Начал он лекцию как-то невпопад, так что даже не мог запомнить, что же он произносил. Потому что торопился поправить и словно бы зачеркнуть предыдущее и гнал вперед, вызвав некую оторопь аудитории. Очнулся он и услышал себя, когда произносил: «Ветхозаветная София, античная Афина, Мойры, Парки чем-то удивительно подходящи для созерцания, созерцания мужчиной. Самым важным в этом смысле для нас является загадочный образ Мнемозины. Вы помните, хотя вряд ли сами, – разве что по преданию, что прилежные ученицы (а возможно, и ученики) в советских школах созерцали, иногда ставя перед собой, бюст какого-нибудь вождя, – понятно, что мужчины. Чтобы видеть несомненный образец для подражания для прилежной учебы, учения. Такие бюсты можно было встретить везде: в классе, в домашней комнате, в красном уголке. Но все же это как-то не прижилось. Древние греки (преимущественно мужчины) на протяжении веков созерцали бюст какой-либо музы для вдохновения в искусстве. Живая женщина была в забвении, зато женские образы воссияли. Например, многие названия любви в иерархии от пандемос до агапе были известны и перешли понаслышке даже к нам. Символ мудрости Афины – сова – тоже женского рода. Но странно было бы, конечно, если бы легендарный ворон по Эдгару По вдруг слетел на мраморную сову. В этом могло быть что-то комичное, и потому поэт безошибочно утвердил своего черного ворона на бюст Паллады – римский повтор Афины-мудрости.
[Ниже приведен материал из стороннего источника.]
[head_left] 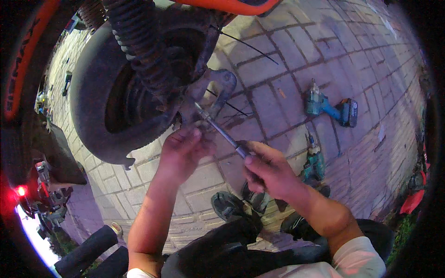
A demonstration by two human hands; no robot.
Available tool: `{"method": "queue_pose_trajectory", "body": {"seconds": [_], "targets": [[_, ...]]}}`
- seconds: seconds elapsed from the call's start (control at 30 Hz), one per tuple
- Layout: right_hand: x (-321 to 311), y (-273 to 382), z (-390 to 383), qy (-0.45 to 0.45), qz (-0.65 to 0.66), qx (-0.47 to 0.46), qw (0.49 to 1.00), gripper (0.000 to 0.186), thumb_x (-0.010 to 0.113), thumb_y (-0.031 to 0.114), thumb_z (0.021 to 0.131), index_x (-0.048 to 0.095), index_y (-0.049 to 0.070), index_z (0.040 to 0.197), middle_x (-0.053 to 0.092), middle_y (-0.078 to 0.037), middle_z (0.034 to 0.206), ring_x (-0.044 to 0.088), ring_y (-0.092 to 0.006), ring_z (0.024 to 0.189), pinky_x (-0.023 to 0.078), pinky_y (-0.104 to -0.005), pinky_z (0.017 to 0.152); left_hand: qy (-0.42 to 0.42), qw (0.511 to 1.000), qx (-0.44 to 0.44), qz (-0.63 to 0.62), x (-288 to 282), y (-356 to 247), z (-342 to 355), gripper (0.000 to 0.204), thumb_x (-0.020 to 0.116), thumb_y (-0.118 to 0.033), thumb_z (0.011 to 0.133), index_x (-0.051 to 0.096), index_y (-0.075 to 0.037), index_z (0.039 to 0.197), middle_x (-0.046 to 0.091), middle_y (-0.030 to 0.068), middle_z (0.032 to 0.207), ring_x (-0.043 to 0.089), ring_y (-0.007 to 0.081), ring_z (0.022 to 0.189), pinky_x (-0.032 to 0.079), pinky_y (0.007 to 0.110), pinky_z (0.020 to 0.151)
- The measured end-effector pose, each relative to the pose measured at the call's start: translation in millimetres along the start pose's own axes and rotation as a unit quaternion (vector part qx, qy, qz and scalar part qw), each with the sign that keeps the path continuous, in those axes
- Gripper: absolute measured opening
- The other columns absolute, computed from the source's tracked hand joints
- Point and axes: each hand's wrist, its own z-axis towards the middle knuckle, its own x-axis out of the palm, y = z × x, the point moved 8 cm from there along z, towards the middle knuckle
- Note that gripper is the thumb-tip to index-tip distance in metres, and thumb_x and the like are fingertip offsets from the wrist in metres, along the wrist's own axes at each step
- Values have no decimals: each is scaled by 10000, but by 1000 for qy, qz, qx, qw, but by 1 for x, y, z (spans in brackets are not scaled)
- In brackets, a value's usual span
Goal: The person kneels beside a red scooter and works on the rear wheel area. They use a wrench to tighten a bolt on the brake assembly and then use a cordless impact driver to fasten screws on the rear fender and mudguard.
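Observation:
In my right hand [271, 169] is a screwdriver [225, 134] with a long metal shaft, its fingers wrapped round the handle end. The shaft points up and left, and its tip is beside a worn metal bracket [222, 83] at the wheel hub. My left hand [183, 150] is just below the bracket, left of the shaft, with thumb and fingers pinched together. Whatever those fingers hold is too small and blurred to tell. Behind them stands a dusty black wheel [90, 102] with a thick coil-spring shock absorber [132, 41] in front of it.
A teal cordless drill [324, 104] with a black battery lies on the paving at the right; a second green power tool [314, 164] lies closer. A thin black cable [250, 46] sticks out past the bracket. Another person's legs [88, 250] show at the lower left.

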Motion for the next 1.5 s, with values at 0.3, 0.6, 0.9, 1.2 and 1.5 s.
{"method": "queue_pose_trajectory", "body": {"seconds": [0.3,0.6,0.9,1.2,1.5], "targets": [[-38,65,-17,-15,-406,-331,852,359,600,153,816,573,-31,1123,612,-54,873,527,-98,697,432,-242,631,-60,991,71,-100,10,-12,16,200,563,-155,890,564,-60,1065,617,92,1037,613,231,941,518,373,796],[-43,84,-22,12,-444,-288,848,330,577,95,791,591,-20,1100,578,-41,686,503,-94,568,409,-233,541,-48,988,77,-125,20,-10,22,219,560,-204,895,568,-94,1084,613,82,1068,595,227,994,507,393,849],[-61,60,-6,47,-294,-173,939,359,559,124,825,556,-18,1155,614,-47,784,534,-100,657,436,-245,603,-75,993,77,-55,13,-11,24,219,564,-194,895,560,-105,1095,619,72,1042,604,218,973,524,376,775],[-47,45,5,-29,-310,-222,924,348,554,89,831,551,-13,1164,606,-63,1006,537,-104,911,435,-259,810,-189,971,142,45,17,-15,25,223,559,-194,893,541,-83,1085,594,44,900,589,144,785,484,259,582],[-38,40,21,-47,-318,-210,923,360,571,114,828,553,-8,1167,610,-50,957,524,-89,840,434,-248,764,-209,924,195,255,34,-26,16,253,557,-63,842,518,-20,1089,516,-11,725,444,51,556,364,205,432]]}}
Все же он никак не мог преодолеть вступительной части лекции, казалось, окончание начала все дальше отступало, чем настойчивее он шел к нему. И чем дальше углублялся Вертоградский в запутанные дебри скрещений и сопоставлений женских и мужских, как он назвал их, философем, тем отчетливей он слышал нарастающий, хотя и тихий вначале гул аудитории. Он читал, почти не отрываясь от тетради, хотя произносил совсем не те слова, что были написаны, изредка поднимая все же глаза за дымчатыми своими очками к верхам аудитории. Вдруг белое угловатое пятнышко мелькнуло в высоте, и он увидел, что к нему навстречу летит белый бумажный голубь, который опустился прямо на обшлаг пиджака. Хотелось ему произнести нечто высокопарное, вроде: «Голубка – символ мира, примирения, окончания бедствия потопа, но где же тогда оливковая ветвь?», но содрогнувшись, он промолчал. Он смахнул голубя, словно бы не заметив его, но тут появились новые. Они возникли одновременно из двух сторон аудитории, и тоже летели по направлению к нему. Он растерялся даже, поняв, что так его приветствует скука и отчужденность женских глаз и умов, но хотелось ему обратить свое приближающееся поражение в победу, и он метнул обратно одного из белых голубей, чем вызвал одобрительный девичий смех и даже аплодисменты.